A hidden gem of Breton heritage, Pontivy is a wonderful surprise for art and history lovers who venture into the centre of Brittany.
Between the 14th and 18th centuries, the town was the county seat of one of the most powerful families in the region : the Rohans. The castle which they had built at the entrance to the town proudly reminds us of the splendour of that time. Under their protection the old town developed and the charming little streets like la Rue du Fil and la Rue du Pont were the economic heart of the town. The half-timbered houses recall the lives of the cloth merchants. Among them, small hotels in the renaissance style remind us that the nobility also wished its power to be visible to all.

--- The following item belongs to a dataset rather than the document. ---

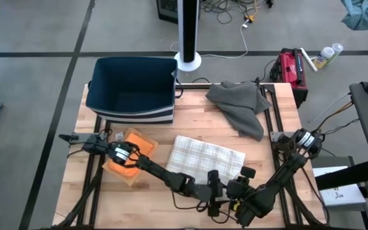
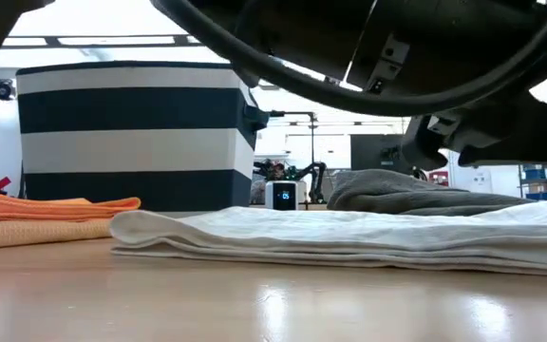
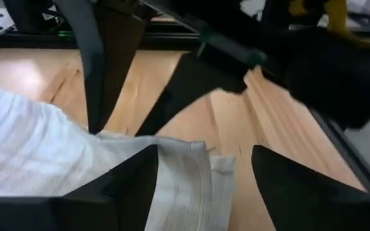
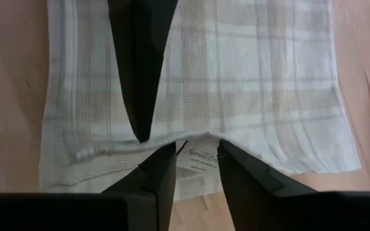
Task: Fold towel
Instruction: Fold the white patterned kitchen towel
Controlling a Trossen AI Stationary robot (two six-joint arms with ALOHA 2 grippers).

A few steps further on, on the way into the southern quarter of the town centre, a wholly unexpected chapter of history becomes apparent: the Napoleonic town. The narrow streets dating back to the Middle Ages give way to grand imperial streets showcasing the Emperor’s grand designs. Making Pontivy a military headquarters in war time and a major economic centre in time of peace, such were the designs of Napoleon 1st in 1802. Around the Place d’Arme, in the centre of the new town, nothing was left to chance. The massive barracks embody the power of the great military strategist that Bonaparte was. Built to an antique style with clean and sobre lines, the local tribunal stands out like a small version of a courthouse. To complete his architectural and political programme, one single building houses both the town Hall and the Sous-Préfecture, showing to all those who looked upon it that Napoleon 1st was master of his Empire in every way. One man's vision resulted in a century of history.
The beautiful bourgeois town houses are arranged around walkways and gardens. The ancient trees on Lenglier Square act as a screen to the imperial church of Saint Joseph, whose neo-Gothic style will certainly gives passers-by the desire to go back and re-read the famous novels of Victor Hugo.